§ YOUR ASSIGNMENT: The expected result is an exact restatement of the data, free of pictures.

§ INPUT DATA:
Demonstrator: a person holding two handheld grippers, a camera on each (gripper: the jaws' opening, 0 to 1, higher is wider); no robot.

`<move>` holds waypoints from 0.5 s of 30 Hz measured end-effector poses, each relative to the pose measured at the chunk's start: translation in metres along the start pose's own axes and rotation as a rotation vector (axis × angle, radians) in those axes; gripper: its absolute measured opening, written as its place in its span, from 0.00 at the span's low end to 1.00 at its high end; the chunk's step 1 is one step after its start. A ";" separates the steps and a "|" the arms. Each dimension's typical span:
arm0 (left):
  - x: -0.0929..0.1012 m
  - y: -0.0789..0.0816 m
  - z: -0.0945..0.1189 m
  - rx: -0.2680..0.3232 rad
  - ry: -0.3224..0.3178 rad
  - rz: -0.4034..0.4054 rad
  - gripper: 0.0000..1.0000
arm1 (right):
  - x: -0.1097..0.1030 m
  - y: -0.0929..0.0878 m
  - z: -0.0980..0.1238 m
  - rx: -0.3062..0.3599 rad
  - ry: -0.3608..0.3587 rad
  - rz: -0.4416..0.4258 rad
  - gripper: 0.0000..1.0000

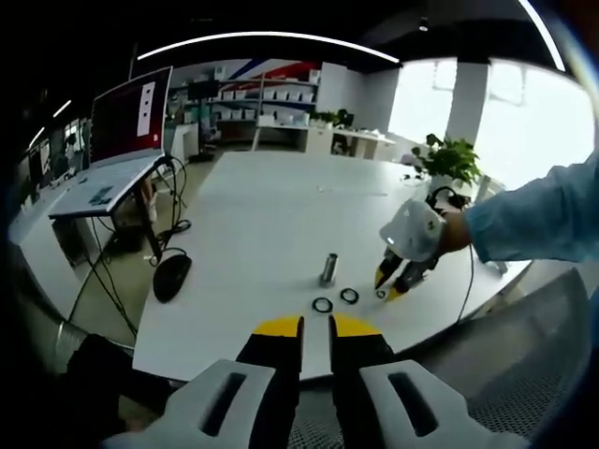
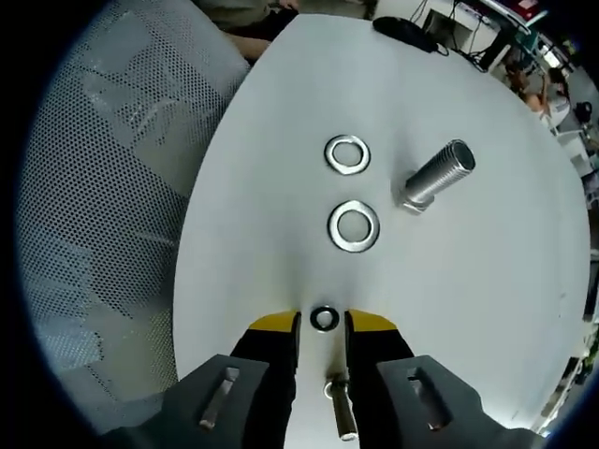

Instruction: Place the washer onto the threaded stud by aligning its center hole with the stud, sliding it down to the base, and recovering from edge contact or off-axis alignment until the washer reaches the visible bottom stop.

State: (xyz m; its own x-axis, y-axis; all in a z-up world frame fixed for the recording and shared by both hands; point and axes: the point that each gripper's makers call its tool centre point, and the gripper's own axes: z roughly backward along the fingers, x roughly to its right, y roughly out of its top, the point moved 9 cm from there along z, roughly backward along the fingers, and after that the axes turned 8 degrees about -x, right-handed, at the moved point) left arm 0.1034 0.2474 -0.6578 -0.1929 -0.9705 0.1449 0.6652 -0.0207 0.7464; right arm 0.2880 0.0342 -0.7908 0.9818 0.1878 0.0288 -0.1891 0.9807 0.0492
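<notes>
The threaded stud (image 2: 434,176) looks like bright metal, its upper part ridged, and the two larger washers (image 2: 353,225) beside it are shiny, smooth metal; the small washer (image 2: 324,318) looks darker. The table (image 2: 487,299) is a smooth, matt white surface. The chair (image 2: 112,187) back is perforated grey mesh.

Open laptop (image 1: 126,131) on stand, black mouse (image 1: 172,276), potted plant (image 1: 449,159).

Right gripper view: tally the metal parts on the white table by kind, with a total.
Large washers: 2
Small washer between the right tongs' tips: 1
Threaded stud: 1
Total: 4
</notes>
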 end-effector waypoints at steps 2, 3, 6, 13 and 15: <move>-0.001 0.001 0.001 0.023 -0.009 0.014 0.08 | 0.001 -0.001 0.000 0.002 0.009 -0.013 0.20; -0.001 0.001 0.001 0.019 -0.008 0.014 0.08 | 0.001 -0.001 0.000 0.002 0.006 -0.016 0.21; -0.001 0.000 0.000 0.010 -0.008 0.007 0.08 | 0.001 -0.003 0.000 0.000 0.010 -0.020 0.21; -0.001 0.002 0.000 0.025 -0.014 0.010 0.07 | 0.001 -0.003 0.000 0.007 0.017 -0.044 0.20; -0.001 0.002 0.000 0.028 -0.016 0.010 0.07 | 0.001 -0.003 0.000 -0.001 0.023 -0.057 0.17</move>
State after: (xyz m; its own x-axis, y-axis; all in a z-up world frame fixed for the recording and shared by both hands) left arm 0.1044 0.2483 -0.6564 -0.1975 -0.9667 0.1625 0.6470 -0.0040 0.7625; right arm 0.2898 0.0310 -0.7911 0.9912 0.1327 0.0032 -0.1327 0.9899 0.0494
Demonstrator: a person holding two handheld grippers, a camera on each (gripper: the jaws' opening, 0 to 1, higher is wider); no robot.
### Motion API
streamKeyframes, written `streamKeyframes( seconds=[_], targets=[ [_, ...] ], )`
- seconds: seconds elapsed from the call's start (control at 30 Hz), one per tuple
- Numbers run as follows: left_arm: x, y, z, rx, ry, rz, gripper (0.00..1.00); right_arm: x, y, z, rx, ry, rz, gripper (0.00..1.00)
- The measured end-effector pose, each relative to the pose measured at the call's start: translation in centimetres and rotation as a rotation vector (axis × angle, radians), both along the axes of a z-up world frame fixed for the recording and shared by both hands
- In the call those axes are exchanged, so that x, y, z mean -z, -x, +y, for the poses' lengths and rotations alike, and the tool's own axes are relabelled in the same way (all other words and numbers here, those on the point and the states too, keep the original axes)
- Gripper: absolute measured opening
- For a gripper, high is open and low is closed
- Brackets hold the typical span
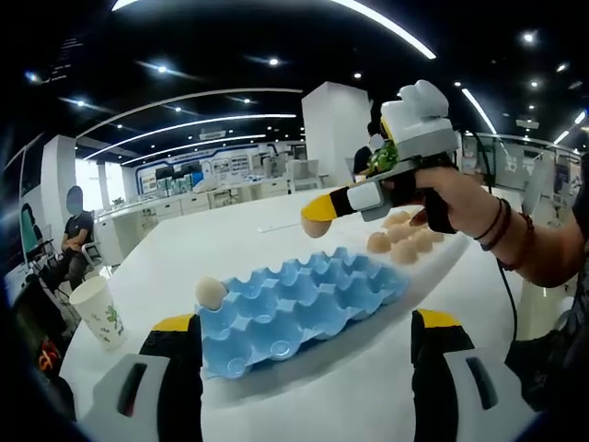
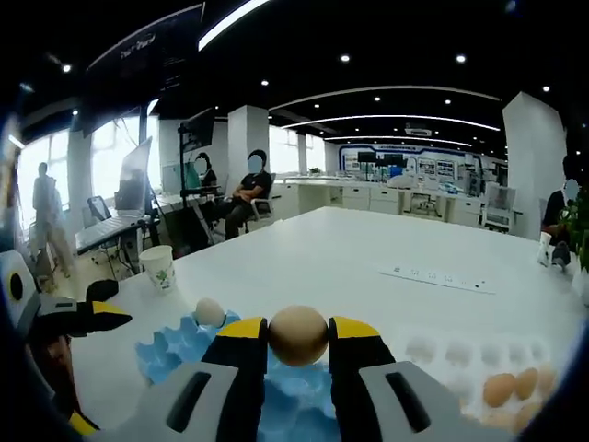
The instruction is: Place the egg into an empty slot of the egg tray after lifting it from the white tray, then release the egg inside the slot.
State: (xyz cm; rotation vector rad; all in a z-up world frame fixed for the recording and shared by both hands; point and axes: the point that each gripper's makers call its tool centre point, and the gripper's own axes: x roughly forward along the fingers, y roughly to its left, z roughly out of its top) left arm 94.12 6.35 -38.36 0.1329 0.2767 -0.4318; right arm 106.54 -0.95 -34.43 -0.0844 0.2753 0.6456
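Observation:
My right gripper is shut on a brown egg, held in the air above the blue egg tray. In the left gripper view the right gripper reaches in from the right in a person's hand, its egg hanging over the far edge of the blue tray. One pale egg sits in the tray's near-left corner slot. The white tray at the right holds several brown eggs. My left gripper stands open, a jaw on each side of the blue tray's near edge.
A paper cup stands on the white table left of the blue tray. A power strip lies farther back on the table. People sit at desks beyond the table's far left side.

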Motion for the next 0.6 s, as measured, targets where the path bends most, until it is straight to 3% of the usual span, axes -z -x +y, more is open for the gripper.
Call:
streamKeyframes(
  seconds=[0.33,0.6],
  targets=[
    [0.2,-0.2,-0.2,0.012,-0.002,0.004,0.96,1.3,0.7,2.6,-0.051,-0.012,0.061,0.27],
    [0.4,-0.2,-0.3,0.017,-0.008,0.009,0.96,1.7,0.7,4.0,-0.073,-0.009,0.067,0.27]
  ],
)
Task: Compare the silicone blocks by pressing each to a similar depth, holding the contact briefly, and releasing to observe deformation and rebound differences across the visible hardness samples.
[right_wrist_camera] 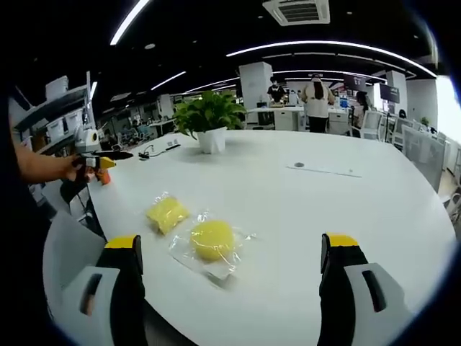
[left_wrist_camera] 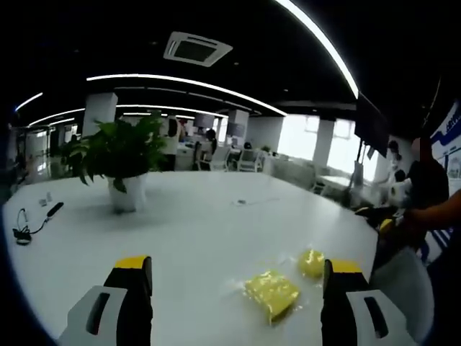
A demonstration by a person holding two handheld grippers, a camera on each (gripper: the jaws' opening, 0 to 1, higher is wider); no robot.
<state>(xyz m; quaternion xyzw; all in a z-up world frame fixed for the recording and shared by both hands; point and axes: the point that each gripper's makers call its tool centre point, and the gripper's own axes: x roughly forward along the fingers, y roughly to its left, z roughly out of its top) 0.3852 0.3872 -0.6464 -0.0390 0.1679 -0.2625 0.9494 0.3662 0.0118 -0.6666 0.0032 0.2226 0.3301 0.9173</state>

§ SOLUTION:
Demonstrator: a person holding two handheld grippers, a camera on each (gripper: the jaws' opening, 0 to 1, higher is wider); no robot.

`<move>` holds waypoints from 0.5 s of 30 Hz measured end-effector poses, each relative to the pose measured at the chunk's start: translation in metres along the start pose's own axes and rotation as a rotation vector (axis × angle, radians) in those axes; gripper: its absolute measured opening, written as its place in its span, from 0.00 at the span's low end to 1.00 at its high end; the chunk's step 1 is one step after its start. A ";" separates the steps and a "|" the arms. Each dimension's typical span:
arm0 (left):
  - x: -0.0929..0.1012 m
  - y: -0.0789..0.0816 m
  - z: -0.0945..0.1189 m
  - rx: -0.2680..0.3232 rad
  - ry: -0.3224..0.3178 rad
  - rz: -0.4034..0.4054 rad
  - gripper: 0.0000..1.0000
arm1 (right):
  - x: -0.1097..0.1030 m
  - y: -0.0929..0.0878 m
  - z: -0.0980..0.1238 m
  - rx: -0.3062..0.3599 rad
  - ry: -0.3608..0.3587 rad
  - rz: -0.4416..0.4258 rad
  - gripper: 0.0000..1.0000


Instruction: Place the washer onto the threaded stud by aligning its center hole with the stud, sliding it down to the base, and recovering from edge contact or off-axis alignment until the washer reaches the visible bottom stop.

State: (xyz m; its own x-axis, y-axis; all in a z-up world frame fixed for the recording and shared by both hands; point and axes: the point that each gripper's makers call its tool centre point, and the gripper's own axes: z roughly backward along the fingers, x roughly to its right, y roughly out of its top, the point moved 9 cm from there along z, roughly backward along the fingers, and after that the axes turned 8 degrees about -x, right-handed, at the moved point) left arm 0.1034 0.2474 -0.6578 -0.1929 -0.9705 0.1449 0.6652 -0.0207 0.7464; right arm 0.2880 0.0342 -0.7908 0.9818 0.1878 0.0288 -0.1891 0.9807 0.0492
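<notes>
The threaded stud (image 2: 434,176) looks like bright metal, its upper part ridged, and the two larger washers (image 2: 353,225) beside it are shiny, smooth metal; the small washer (image 2: 324,318) looks darker. The table (image 2: 487,299) is a smooth, matt white surface. The chair (image 2: 112,187) back is perforated grey mesh.

Open laptop (image 1: 126,131) on stand, black mouse (image 1: 172,276), potted plant (image 1: 449,159).

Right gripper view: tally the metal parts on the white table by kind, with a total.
Large washers: 2
Small washer between the right tongs' tips: 1
Threaded stud: 1
Total: 4
</notes>
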 end-effector waypoints at steps 2, 3, 6, 13 and 15: <move>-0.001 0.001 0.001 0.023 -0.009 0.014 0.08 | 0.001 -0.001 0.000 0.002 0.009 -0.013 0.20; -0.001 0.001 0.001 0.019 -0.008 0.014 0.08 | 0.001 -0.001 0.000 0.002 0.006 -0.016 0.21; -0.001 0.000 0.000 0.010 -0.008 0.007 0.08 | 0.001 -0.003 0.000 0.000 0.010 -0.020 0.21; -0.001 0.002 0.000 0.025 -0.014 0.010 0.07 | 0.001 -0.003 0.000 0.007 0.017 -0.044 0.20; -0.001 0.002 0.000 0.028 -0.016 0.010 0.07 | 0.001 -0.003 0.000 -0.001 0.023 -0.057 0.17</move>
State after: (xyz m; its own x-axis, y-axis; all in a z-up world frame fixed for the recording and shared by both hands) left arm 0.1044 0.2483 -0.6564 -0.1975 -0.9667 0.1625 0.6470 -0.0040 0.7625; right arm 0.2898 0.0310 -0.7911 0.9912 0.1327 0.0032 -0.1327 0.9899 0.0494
Demonstrator: a person holding two handheld grippers, a camera on each (gripper: the jaws' opening, 0 to 1, higher is wider); no robot.
### Motion API
streamKeyframes, written `streamKeyframes( seconds=[_], targets=[ [_, ...] ], )`
- seconds: seconds elapsed from the call's start (control at 30 Hz), one per tuple
- Numbers run as follows: left_arm: x, y, z, rx, ry, rz, gripper (0.00..1.00); right_arm: x, y, z, rx, ry, rz, gripper (0.00..1.00)
- The measured end-effector pose, each relative to the pose measured at the call's start: translation in centimetres and rotation as a rotation vector (axis × angle, radians), both along the axes of a z-up world frame fixed for the recording and shared by both hands
- In the call those axes are exchanged, so that x, y, z mean -z, -x, +y, for the poses' lengths and rotations alike, and the tool's own axes are relabelled in the same way (all other words and numbers here, those on the point and the states too, keep the original axes)
- Gripper: absolute measured opening
- For a gripper, high is open and low is closed
- Brackets hold the typical span
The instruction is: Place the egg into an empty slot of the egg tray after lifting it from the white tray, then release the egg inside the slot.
State: (xyz cm; rotation vector rad; all in a z-up world frame fixed for the recording and shared by both hands; point and axes: the point that each gripper's makers call its tool centre point, and the gripper's own axes: x roughly forward along the fingers, y roughly to its left, z roughly out of its top) left arm 94.12 6.35 -38.36 0.1329 0.2767 -0.4318; right arm 106.54 -0.95 -34.43 -0.0844 0.2753 0.6456
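Observation:
My right gripper is shut on a brown egg, held in the air above the blue egg tray. In the left gripper view the right gripper reaches in from the right in a person's hand, its egg hanging over the far edge of the blue tray. One pale egg sits in the tray's near-left corner slot. The white tray at the right holds several brown eggs. My left gripper stands open, a jaw on each side of the blue tray's near edge.
A paper cup stands on the white table left of the blue tray. A power strip lies farther back on the table. People sit at desks beyond the table's far left side.
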
Motion for the next 0.6 s, as measured, targets where the path bends most, until it is straight to 3% of the usual span, axes -z -x +y, more is open for the gripper.
Call:
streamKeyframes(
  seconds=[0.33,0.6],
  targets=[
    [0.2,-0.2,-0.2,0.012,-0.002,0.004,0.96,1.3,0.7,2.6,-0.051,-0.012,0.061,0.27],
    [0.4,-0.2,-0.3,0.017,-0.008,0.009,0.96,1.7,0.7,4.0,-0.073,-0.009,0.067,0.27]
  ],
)
Task: Compare the silicone blocks by pressing each to a similar depth, holding the contact briefly, and releasing to observe deformation and rebound differences across the visible hardness samples.
[right_wrist_camera] 
[left_wrist_camera] 
A demonstration by a person holding two handheld grippers, a camera on each (gripper: the jaws' opening, 0 to 1, higher is wider); no robot.
<state>(xyz m; quaternion xyzw; all in a z-up world frame fixed for the recording and shared by both hands; point and axes: the point that each gripper's makers call its tool centre point, and the gripper's own axes: x roughly forward along the fingers, y roughly to its left, z roughly out of its top) 0.3852 0.3872 -0.6464 -0.0390 0.1679 -0.2625 0.9494 0.3662 0.0118 -0.6666 0.0032 0.2226 0.3301 0.9173</state>

The exercise is now done.